Dataset excerpt:

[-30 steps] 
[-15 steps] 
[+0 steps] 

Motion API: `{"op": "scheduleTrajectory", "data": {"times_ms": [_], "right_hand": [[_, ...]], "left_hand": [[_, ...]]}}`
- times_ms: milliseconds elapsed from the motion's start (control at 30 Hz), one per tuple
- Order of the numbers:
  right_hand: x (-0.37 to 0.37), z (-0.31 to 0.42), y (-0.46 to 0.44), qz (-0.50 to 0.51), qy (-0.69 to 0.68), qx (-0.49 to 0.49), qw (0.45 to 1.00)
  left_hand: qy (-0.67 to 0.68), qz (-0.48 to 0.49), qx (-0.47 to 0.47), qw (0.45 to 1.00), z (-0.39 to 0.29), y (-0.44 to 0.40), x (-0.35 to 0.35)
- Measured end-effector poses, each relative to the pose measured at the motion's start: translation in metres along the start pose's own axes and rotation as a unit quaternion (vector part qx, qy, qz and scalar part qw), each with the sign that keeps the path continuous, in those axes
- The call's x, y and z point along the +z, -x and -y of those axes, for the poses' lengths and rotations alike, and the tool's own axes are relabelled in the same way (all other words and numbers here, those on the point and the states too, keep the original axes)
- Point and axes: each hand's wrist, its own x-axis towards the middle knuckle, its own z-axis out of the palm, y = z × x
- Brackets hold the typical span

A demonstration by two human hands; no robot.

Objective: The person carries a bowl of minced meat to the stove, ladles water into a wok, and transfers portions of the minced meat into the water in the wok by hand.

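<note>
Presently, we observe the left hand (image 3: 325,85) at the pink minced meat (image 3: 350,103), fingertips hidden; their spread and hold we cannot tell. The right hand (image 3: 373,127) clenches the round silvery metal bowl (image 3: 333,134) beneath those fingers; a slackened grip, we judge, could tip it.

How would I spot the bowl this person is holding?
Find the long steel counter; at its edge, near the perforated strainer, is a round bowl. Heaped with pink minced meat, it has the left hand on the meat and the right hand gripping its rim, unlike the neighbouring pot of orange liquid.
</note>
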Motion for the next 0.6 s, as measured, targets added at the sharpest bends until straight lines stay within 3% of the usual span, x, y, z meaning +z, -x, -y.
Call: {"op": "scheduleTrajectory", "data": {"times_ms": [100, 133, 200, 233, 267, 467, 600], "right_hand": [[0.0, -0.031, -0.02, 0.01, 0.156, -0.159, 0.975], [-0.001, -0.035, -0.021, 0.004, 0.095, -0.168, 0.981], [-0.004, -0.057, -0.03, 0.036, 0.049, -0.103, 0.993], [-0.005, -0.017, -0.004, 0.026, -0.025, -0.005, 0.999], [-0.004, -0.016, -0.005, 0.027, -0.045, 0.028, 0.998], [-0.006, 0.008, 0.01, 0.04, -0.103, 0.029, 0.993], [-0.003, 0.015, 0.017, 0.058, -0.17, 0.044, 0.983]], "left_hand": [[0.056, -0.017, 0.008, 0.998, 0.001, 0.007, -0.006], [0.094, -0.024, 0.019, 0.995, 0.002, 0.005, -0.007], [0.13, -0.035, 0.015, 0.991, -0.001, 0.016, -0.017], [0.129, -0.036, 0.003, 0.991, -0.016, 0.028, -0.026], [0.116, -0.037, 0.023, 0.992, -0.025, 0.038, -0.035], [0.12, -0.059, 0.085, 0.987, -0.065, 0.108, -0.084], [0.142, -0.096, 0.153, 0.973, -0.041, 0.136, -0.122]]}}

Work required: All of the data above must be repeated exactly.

Answer to the exercise:
[-30 steps] 
[-15 steps] 
[+0 steps] 

Motion API: `{"op": "scheduleTrajectory", "data": {"times_ms": [_], "right_hand": [[_, ...]], "left_hand": [[_, ...]]}}`
- times_ms: milliseconds elapsed from the motion's start (control at 30 Hz), one per tuple
- Order of the numbers:
  right_hand: x (-0.37 to 0.37), z (-0.31 to 0.42), y (-0.46 to 0.44), qz (-0.50 to 0.51), qy (-0.69 to 0.68), qx (-0.49 to 0.49), qw (0.45 to 1.00)
  left_hand: qy (-0.67 to 0.68), qz (-0.48 to 0.49), qx (-0.47 to 0.47), qw (0.45 to 1.00), z (-0.39 to 0.29), y (-0.44 to 0.40), x (-0.35 to 0.35)
- Measured end-effector poses, each relative to the pose measured at the motion's start: translation in metres along the start pose's own axes and rotation as a unit quaternion (vector part qx, qy, qz and scalar part qw), each with the sign that keeps the path continuous, in those axes
- The call's x, y and z point along the +z, -x and -y of those axes, for the poses' lengths and rotations alike, and the tool's own axes are relabelled in the same way (all other words and numbers here, those on the point and the states too, keep the original axes)
- Point and axes: each hand's wrist, its own x-axis towards the middle knuckle, its own z-axis out of the palm, y = z × x
- Brackets hold the typical span

A demonstration by two human hands; no robot.

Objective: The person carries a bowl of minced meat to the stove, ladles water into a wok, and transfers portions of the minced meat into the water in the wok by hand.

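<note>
Presently, we observe the left hand (image 3: 325,85) at the pink minced meat (image 3: 350,103), fingertips hidden; their spread and hold we cannot tell. The right hand (image 3: 373,127) clenches the round silvery metal bowl (image 3: 333,134) beneath those fingers; a slackened grip, we judge, could tip it.

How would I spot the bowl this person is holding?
Find the long steel counter; at its edge, near the perforated strainer, is a round bowl. Heaped with pink minced meat, it has the left hand on the meat and the right hand gripping its rim, unlike the neighbouring pot of orange liquid.
</note>
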Motion for the next 0.6 s, as measured, targets added at the sharpest bends until straight lines stay within 3% of the usual span, x, y, z meaning +z, -x, -y.
Call: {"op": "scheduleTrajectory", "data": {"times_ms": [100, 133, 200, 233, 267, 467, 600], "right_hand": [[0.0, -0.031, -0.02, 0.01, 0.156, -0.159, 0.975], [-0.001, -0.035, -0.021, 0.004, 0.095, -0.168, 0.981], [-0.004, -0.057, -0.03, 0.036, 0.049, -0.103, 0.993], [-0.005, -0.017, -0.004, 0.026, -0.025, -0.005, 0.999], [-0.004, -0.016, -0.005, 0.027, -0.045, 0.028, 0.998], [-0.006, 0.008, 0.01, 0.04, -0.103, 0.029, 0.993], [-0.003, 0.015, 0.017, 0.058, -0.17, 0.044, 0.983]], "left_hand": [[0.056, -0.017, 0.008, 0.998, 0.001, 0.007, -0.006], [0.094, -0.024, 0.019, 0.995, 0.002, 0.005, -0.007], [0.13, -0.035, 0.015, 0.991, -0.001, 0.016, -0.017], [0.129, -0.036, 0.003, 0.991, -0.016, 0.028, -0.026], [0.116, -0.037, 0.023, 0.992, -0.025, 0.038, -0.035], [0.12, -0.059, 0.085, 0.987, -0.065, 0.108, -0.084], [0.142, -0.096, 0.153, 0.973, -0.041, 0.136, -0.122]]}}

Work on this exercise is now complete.